Figures Also Show SNAP’s Strong Antipoverty Impact

The economic recovery has yet to produce significant gains for Americans in the bottom and middle of the economic scale, Census Bureau data released this week show.  The poverty rate remained unchanged at a high 15.0 percent in 2012 and median household income remained unchanged at $51,017, some $4,600 below its 2007 level.  Income inequality remained at record high levels by a number of measures.

Since the end of the robust recovery of the 1990s, the economy has failed to produce real gains for low- and moderate-income families.  In 11 of the last 12 years, poverty has worsened or failed to improve and even before the Great Recession, median income lagged behind its 1999 level.

The findings came just a few days before the House of Representatives approved a bill to push 3.8 million people off SNAP (the Supplemental Nutrition Assistance Program, formerly known as food stamps) in 2014 and reduce benefits for many others, cutting the program by $39 billion over ten years.  If enacted, this bill would make poverty and hardship more severe.

The health insurance news from Census was more positive.  The percentage of Americans without health insurance fell from 15.7 percent in 2011 to 15.4 percent in 2012.  The improvement was driven by gains in children’s coverage and private coverage among the non-elderly, as well as greater enrollment in public health insurance programs, particularly Medicare.

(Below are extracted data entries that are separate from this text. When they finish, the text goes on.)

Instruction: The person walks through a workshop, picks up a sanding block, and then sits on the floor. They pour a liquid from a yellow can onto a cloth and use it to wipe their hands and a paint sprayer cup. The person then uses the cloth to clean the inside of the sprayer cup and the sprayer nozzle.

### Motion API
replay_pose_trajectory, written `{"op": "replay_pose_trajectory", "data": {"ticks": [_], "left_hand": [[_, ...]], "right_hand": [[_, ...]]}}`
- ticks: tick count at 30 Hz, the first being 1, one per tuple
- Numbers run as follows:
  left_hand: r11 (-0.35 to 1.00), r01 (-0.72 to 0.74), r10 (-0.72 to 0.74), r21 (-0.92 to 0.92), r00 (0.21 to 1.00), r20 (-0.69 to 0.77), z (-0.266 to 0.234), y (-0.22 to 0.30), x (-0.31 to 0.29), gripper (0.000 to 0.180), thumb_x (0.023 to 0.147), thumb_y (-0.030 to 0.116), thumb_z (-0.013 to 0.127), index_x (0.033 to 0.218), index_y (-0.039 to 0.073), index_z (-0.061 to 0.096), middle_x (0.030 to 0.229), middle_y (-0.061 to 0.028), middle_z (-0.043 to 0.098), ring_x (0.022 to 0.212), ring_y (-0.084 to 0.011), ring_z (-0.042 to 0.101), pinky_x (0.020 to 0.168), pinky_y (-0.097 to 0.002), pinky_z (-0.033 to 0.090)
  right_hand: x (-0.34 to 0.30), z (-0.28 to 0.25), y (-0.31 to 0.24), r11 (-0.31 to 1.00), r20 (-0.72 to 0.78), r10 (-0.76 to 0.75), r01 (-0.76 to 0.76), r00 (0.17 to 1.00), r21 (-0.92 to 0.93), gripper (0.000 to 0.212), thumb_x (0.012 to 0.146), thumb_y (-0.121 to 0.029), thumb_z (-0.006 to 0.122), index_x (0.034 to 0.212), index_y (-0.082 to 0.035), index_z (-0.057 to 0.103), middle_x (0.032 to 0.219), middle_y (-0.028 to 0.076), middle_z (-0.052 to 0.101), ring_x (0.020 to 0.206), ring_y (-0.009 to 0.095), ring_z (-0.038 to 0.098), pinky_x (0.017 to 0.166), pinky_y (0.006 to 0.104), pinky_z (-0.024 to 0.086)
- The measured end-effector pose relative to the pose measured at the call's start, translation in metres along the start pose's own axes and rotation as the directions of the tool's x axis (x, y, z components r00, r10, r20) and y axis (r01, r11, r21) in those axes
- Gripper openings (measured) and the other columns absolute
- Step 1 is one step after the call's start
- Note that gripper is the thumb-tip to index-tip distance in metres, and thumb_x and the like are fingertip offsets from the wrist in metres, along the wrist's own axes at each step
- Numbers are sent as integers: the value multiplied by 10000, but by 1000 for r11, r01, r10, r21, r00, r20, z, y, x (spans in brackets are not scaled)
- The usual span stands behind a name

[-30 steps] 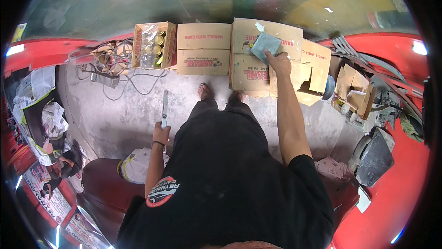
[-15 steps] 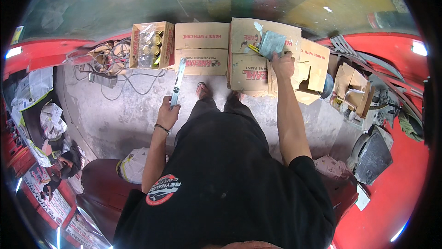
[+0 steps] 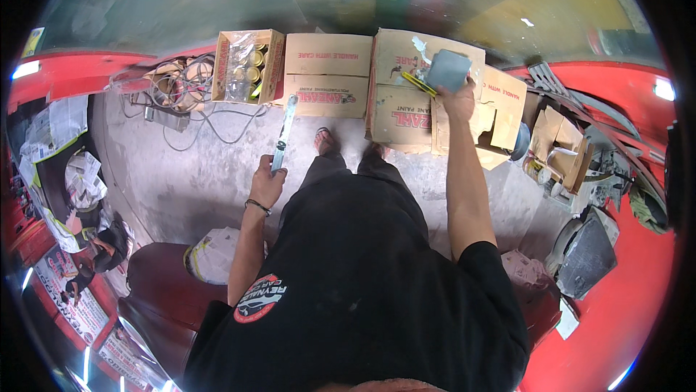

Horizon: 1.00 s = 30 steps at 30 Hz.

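Note:
My left hand [image 3: 268, 183] is closed around the lower end of a long, narrow spatula-like strip [image 3: 286, 129], pale and smeared toward the tip, light blue near my fingers. It points up in front of the floor and the boxes. My right hand [image 3: 460, 101] grips the near edge of a flat grey square plate [image 3: 448, 71] over the large cardboard box [image 3: 397, 95]. Beside the plate's left edge, a yellow cutter-like tool [image 3: 419, 83] shows, partly covered by the plate. A pale smear [image 3: 420, 46] marks the box top farther left.
A second closed carton [image 3: 326, 64] stands to the left, then an open box [image 3: 217, 88] with several gold-lidded cans [image 3: 254, 73]. Loose cables [image 3: 206, 120] trail on the floor [image 3: 217, 174]. Opened cardboard [image 3: 554, 138] and clutter lie at right. A person [image 3: 105, 247] is at far left.
The grey plate has moved in my right hand and shows a smoother, plainer face; more of the yellow tool is exposed. My left hand keeps its hold. The whole view has shifted slightly.

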<state>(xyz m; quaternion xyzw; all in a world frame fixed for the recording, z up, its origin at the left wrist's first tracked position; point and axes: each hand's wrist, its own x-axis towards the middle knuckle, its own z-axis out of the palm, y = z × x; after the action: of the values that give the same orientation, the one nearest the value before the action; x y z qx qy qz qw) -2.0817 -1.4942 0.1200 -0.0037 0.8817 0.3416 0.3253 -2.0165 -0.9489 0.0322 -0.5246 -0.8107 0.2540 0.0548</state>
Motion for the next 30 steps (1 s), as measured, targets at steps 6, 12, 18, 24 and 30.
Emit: {"op": "replay_pose_trajectory", "data": {"ticks": [6,12,18,24,30], "left_hand": [[996,-22,31,-90,994,101,12,36,1,361,918,198,666,1187,-8,542,767,-182,682,701,-301,698,653,-440,528],[914,75,129,-400,879,459,59,111,24,260,968,123,615,1196,25,539,768,-42,604,595,-125,562,535,-286,457],[846,268,172,-462,682,711,109,157,45,204,999,76,563,1189,12,525,883,-94,680,645,-132,625,576,-288,534],[613,626,102,-481,541,835,110,154,31,323,1086,223,490,1300,-16,520,1150,-194,704,913,-303,754,769,-369,622],[691,576,74,-437,545,835,84,143,1,359,1072,268,567,1307,-2,589,933,-132,731,778,-224,746,767,-339,609]], "right_hand": [[5,-24,17,994,64,-2,9,998,-106,737,741,-399,907,1308,-49,591,1172,200,705,1079,380,705,942,459,556],[17,-23,39,935,88,-36,2,995,354,391,876,-257,815,1143,-37,632,996,121,700,886,265,698,824,402,583],[-36,-86,19,338,390,58,-386,919,858,259,1012,-140,634,1249,-97,539,1106,64,657,948,184,662,840,383,598],[-110,-123,49,116,474,-2,-470,881,875,282,1016,-161,598,1282,-96,532,1209,62,642,1081,204,652,875,375,588],[-179,-136,8,199,552,54,-551,832,811,461,936,-149,755,1355,-89,573,1209,46,684,1053,190,695,893,340,580]]}}
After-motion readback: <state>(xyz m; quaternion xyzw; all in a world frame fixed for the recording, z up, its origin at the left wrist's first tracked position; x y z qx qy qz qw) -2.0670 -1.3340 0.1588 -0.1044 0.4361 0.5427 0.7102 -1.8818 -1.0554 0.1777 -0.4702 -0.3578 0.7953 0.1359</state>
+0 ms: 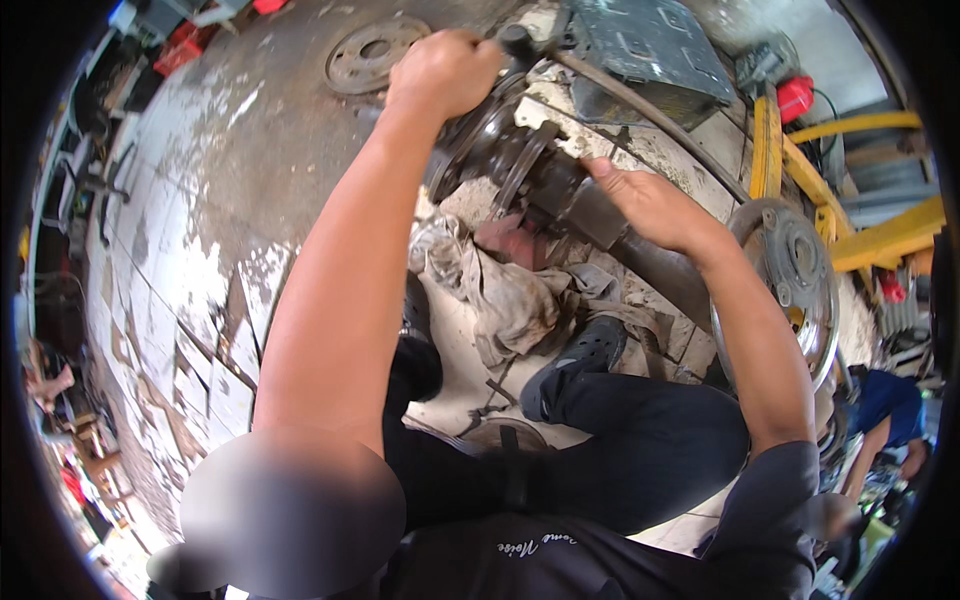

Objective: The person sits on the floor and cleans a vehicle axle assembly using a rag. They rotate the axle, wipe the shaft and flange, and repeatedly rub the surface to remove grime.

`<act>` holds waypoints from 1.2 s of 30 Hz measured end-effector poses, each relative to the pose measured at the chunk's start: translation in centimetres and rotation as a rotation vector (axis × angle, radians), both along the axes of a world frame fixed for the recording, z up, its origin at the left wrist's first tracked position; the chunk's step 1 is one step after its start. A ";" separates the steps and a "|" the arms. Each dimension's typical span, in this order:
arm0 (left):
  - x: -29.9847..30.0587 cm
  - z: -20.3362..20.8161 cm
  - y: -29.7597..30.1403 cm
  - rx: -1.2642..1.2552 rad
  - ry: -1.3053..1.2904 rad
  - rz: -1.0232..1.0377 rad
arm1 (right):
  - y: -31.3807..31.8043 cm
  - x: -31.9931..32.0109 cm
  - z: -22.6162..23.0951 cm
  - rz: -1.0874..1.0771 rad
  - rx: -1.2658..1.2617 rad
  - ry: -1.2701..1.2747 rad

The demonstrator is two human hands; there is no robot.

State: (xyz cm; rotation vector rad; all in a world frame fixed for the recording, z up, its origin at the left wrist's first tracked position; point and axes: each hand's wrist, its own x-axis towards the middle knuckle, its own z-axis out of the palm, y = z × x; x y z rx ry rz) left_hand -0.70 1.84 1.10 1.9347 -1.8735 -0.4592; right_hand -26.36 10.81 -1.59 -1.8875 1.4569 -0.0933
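Floor [190, 215] looked beat-up. Left hand [443, 75] was clenched; right hand [655, 208] lay on the axle [660, 270], grip unclear. Probably steadying it; next called for firm bracing.

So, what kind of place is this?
Probably a vehicle repair workshop: there's what looks like a dark axle, a round metal wheel and a yellow metal frame.

Got a long dark grey-brown metal axle [583, 205], a crumpled cream cloth rag [508, 305] near it (blotchy brown stains, lol), a boxy blue-grey metal case [640, 42] far off, an angular bright yellow steel frame [888, 236] right, and patchy white-and-brown flat floor tiles [205, 265] left.
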 end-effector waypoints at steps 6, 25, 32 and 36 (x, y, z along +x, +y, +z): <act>-0.1 -0.4 -0.2 0.010 0.076 0.044 | -1.7 2.1 0.4 -0.070 0.094 0.138; 0.2 -1.1 -1.6 0.183 0.241 -0.067 | -1.7 3.6 -0.4 -0.074 -0.038 0.246; 0.0 -1.2 -2.1 0.217 0.243 -0.077 | -0.6 4.6 0.8 -0.008 -0.091 0.283; 0.0 -1.1 -1.9 0.162 0.220 -0.083 | -0.3 4.2 0.6 0.001 -0.170 0.292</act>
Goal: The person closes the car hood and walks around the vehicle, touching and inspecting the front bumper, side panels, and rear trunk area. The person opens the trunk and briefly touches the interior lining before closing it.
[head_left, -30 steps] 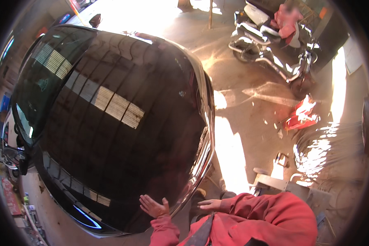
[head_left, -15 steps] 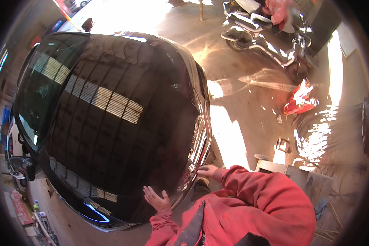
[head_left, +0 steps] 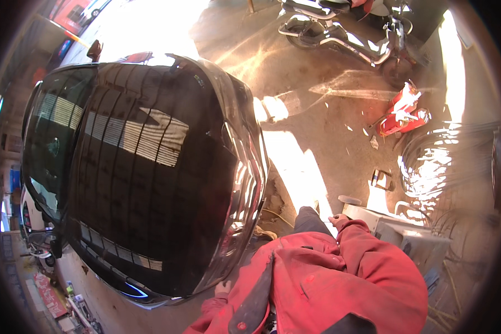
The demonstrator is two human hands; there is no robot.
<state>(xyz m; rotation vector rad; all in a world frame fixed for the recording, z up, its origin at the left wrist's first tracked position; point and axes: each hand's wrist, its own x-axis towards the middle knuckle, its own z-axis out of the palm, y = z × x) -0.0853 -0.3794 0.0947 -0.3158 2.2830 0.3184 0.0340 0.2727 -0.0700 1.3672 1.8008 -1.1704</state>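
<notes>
A black car [head_left: 156, 183] with a glossy closed hood fills the left half of the view. My left hand [head_left: 223, 288] hangs low beside the car's near front corner, apart from it. Small and partly behind my red sleeve, it does not show its fingers clearly. My right hand [head_left: 338, 220] is off the car, over the sunlit floor near a grey metal box [head_left: 423, 245]. Its fingers are blurred against the glare, and nothing can be made out in them.
A motorcycle [head_left: 339, 42] stands at the far right. Red fire extinguishers [head_left: 403, 119] stand on the floor before it. Coiled cable [head_left: 428, 172] lies by the right wall, near a small brown block [head_left: 381, 179]. A white vehicle [head_left: 33, 220] is beyond the car's left side.
Both hands have left the car's front edge and hood; the left has dropped down, the right has swung right. My view has shifted, and one leg now shows stepping forward.
</notes>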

Census also released data showing that when SNAP benefits are counted as income in measuring poverty, as most analysts favor, they lifted 4.0 million people out of poverty in 2012.  SNAP also reduces the severity of poverty for a much larger number of people.  These facts highlight SNAP’s role in fighting poverty and hunger as Congress debates sharp cuts to the program.

The Census data also show that unemployment insurance (UI) benefits, which do count as income in measuring poverty, kept 1.7 million people (workers and their family members) above the poverty line in 2012.  This was 600,000 fewer than in 2011 and 1.5 million fewer than in 2010, as fewer jobless Americans qualified for UI benefits. 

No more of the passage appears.